Once the pictures are set aside, repeat all of the data below exactly.

Extracted data entries
★ ★ ★ ★

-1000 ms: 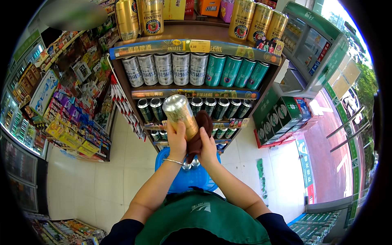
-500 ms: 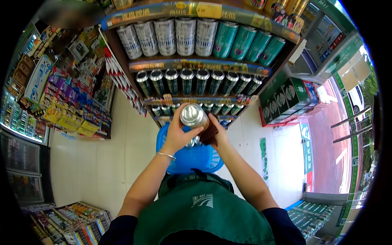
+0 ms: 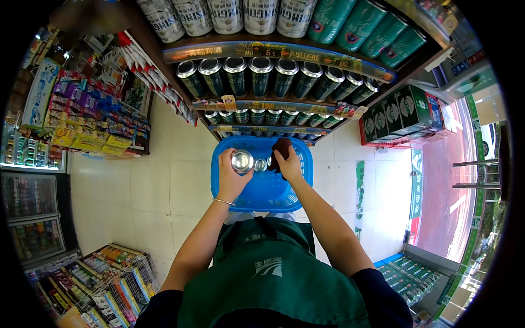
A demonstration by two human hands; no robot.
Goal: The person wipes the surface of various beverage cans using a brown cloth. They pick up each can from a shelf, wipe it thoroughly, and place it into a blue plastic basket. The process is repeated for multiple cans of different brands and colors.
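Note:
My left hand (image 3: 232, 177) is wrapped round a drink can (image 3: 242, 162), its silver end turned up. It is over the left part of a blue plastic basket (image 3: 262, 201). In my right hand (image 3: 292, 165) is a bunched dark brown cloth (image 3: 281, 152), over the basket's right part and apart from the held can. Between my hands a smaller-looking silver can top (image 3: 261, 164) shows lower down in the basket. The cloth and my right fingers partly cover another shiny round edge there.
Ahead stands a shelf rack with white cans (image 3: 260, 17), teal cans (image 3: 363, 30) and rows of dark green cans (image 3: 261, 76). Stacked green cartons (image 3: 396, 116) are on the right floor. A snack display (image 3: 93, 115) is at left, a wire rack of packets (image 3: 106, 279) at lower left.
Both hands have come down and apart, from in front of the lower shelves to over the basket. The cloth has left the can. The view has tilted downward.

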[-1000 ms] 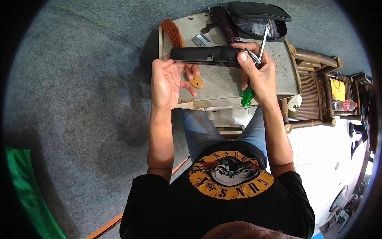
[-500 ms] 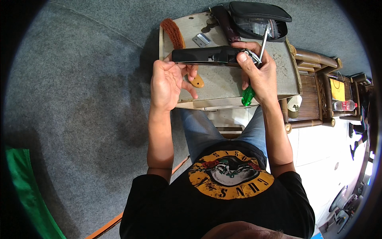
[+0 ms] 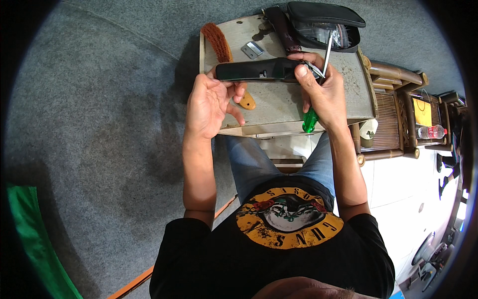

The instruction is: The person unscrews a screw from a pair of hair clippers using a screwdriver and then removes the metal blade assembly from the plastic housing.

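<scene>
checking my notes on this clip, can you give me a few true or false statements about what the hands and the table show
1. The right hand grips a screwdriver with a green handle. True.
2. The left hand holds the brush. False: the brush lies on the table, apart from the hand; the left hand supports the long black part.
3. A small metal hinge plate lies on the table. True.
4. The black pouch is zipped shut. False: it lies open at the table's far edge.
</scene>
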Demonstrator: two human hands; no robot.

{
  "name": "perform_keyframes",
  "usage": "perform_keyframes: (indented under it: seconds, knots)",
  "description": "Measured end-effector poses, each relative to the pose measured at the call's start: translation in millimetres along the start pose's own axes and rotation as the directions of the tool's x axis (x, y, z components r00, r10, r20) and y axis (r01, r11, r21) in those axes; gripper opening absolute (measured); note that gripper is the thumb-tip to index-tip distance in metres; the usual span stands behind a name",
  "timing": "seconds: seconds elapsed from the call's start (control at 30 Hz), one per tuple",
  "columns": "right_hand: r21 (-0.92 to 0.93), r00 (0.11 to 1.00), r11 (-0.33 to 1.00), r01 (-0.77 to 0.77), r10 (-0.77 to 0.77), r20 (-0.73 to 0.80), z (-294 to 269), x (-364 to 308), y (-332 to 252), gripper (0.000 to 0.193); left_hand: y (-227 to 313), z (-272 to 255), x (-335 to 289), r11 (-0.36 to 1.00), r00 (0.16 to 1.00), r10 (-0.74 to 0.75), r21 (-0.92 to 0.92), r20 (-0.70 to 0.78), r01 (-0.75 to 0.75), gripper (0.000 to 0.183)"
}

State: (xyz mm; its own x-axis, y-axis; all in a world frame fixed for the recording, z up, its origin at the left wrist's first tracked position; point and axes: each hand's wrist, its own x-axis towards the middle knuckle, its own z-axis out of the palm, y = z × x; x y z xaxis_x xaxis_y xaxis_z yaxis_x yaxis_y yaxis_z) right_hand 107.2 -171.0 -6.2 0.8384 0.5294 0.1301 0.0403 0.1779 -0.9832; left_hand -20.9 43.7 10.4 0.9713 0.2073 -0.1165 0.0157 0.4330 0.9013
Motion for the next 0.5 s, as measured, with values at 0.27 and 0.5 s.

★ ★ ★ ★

== Result below ==
-1000 ms: 
-500 ms: 
+0 ms: 
A demonstration by two human hands; no robot.
Goal: The person wipes the surface of various beverage cans using a brown cloth. They pick up each can from a shelf, wipe it thoroughly, and place it into a blue plastic basket. The process is repeated for multiple cans of different brands and colors.
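Note:
My left hand (image 3: 232, 177) is wrapped round a drink can (image 3: 242, 162), its silver end turned up. It is over the left part of a blue plastic basket (image 3: 262, 201). In my right hand (image 3: 292, 165) is a bunched dark brown cloth (image 3: 281, 152), over the basket's right part and apart from the held can. Between my hands a smaller-looking silver can top (image 3: 261, 164) shows lower down in the basket. The cloth and my right fingers partly cover another shiny round edge there.
Ahead stands a shelf rack with white cans (image 3: 260, 17), teal cans (image 3: 363, 30) and rows of dark green cans (image 3: 261, 76). Stacked green cartons (image 3: 396, 116) are on the right floor. A snack display (image 3: 93, 115) is at left, a wire rack of packets (image 3: 106, 279) at lower left.
Both hands have come down and apart, from in front of the lower shelves to over the basket. The cloth has left the can. The view has tilted downward.
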
[-1000 ms] 
[-500 ms] 
[+0 ms] 

The instruction is: The person unscrews a screw from a pair of hair clippers using a screwdriver and then removes the metal blade assembly from the plastic housing.

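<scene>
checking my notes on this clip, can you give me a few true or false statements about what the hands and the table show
1. The right hand grips a screwdriver with a green handle. True.
2. The left hand holds the brush. False: the brush lies on the table, apart from the hand; the left hand supports the long black part.
3. A small metal hinge plate lies on the table. True.
4. The black pouch is zipped shut. False: it lies open at the table's far edge.
</scene>
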Demonstrator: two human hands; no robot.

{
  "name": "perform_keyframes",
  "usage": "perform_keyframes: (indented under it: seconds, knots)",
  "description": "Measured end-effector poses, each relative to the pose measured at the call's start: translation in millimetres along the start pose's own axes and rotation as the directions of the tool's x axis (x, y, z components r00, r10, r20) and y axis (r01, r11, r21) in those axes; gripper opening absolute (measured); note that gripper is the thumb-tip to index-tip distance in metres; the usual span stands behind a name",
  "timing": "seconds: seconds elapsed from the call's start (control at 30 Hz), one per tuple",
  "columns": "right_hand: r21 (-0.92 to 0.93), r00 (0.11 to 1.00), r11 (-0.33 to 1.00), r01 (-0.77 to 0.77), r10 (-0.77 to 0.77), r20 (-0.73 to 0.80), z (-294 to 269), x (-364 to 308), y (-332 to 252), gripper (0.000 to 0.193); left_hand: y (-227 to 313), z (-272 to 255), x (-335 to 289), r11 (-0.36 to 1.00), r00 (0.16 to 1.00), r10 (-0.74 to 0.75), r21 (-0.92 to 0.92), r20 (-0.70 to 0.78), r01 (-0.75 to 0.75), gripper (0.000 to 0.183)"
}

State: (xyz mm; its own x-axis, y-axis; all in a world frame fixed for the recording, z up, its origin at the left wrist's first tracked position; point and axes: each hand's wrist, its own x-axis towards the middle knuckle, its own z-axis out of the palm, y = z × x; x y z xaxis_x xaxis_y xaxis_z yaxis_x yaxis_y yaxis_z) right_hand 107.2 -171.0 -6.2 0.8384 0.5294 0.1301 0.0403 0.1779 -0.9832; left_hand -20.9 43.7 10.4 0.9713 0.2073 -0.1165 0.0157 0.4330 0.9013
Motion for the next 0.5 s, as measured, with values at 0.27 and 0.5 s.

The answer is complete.